*BRIEF*
Each line of the material below that holds the word "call" needs to be copied.

*SUPPLIED INFORMATION*
┌──
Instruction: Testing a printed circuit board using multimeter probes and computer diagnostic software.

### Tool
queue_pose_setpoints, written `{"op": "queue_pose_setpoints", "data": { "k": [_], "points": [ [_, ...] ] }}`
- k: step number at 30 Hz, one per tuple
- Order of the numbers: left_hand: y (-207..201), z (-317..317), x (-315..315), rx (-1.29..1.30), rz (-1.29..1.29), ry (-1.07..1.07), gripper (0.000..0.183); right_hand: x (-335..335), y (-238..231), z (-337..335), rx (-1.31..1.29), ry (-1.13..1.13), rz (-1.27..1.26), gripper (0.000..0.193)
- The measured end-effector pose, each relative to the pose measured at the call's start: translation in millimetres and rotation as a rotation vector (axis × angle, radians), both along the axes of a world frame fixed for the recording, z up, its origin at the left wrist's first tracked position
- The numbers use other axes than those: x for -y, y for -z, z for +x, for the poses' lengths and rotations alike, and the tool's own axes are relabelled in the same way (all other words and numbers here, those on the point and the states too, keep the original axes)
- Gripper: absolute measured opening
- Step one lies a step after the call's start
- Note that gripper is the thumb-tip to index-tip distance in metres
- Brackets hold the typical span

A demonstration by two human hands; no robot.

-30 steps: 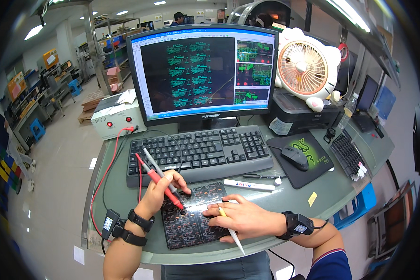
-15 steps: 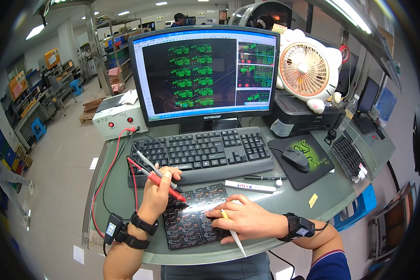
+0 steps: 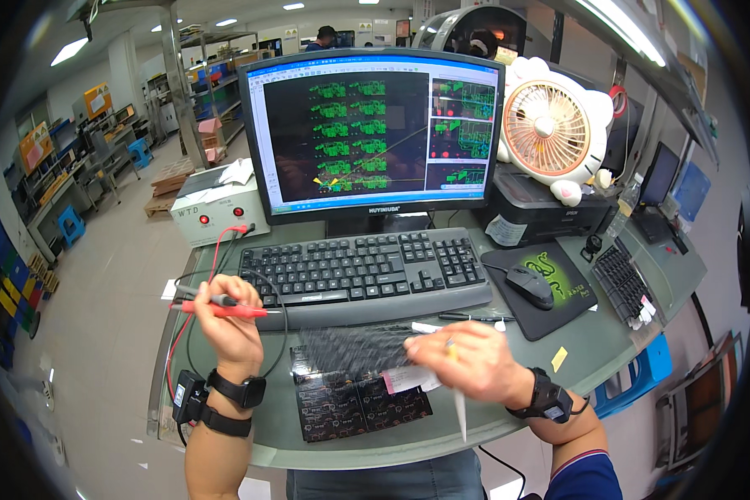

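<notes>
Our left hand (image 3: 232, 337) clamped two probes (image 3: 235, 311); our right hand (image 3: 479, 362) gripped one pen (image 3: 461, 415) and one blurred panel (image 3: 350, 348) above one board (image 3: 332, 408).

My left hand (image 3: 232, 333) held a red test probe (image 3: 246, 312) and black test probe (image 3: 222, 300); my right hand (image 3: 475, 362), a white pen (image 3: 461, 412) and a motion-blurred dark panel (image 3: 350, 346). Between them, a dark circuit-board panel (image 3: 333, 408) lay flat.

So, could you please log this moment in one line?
left hand: holds red probe, dark probe | right hand: holds white pen, blurred dark board | lower board: on desk, partly covered
</notes>
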State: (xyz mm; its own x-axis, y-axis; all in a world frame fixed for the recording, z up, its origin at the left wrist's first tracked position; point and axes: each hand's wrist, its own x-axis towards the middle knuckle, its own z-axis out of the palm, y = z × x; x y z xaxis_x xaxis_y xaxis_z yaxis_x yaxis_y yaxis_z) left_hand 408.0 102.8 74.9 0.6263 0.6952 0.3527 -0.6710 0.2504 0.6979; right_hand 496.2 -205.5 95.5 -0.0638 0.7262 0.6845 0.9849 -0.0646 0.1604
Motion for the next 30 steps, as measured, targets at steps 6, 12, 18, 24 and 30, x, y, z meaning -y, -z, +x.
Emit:
{"op": "queue_pose_setpoints", "data": {
  "k": [6,12,18,24,30],
  "points": [
    [-7,-10,28,0.045,0.021,0.214,0.045,4,0,9,-0.753,0.259,0.477,0.019],
    [13,-11,70,0.025,0.212,0.717,0.053,-12,38,2,-1.546,-0.006,0.484,0.029],
    [20,-14,78,-0.080,0.212,0.652,0.050,-19,37,-9,-1.565,-0.126,0.456,0.030],
    [22,-14,85,-0.125,0.188,0.584,0.048,-16,38,-6,-1.570,-0.121,0.430,0.026],
    [18,-11,51,-0.299,0.329,0.340,0.049,12,15,17,-1.108,0.069,0.422,0.030]
  ]
}}
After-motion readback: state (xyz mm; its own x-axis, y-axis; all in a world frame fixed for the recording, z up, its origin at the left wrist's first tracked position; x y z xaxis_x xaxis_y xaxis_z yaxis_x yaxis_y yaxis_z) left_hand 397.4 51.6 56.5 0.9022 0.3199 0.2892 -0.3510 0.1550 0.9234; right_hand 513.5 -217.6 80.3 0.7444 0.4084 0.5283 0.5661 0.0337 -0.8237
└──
*COMPLETED EXERCISE*
- The measured end-effector pose, each relative to the pose measured at the call's start: translation in millimetres and rotation as a rotation vector (axis × angle, radians), both along the axes of a world frame fixed for the recording, z up, its origin at the left wrist's first tracked position
- Step one lies a step after the call's start

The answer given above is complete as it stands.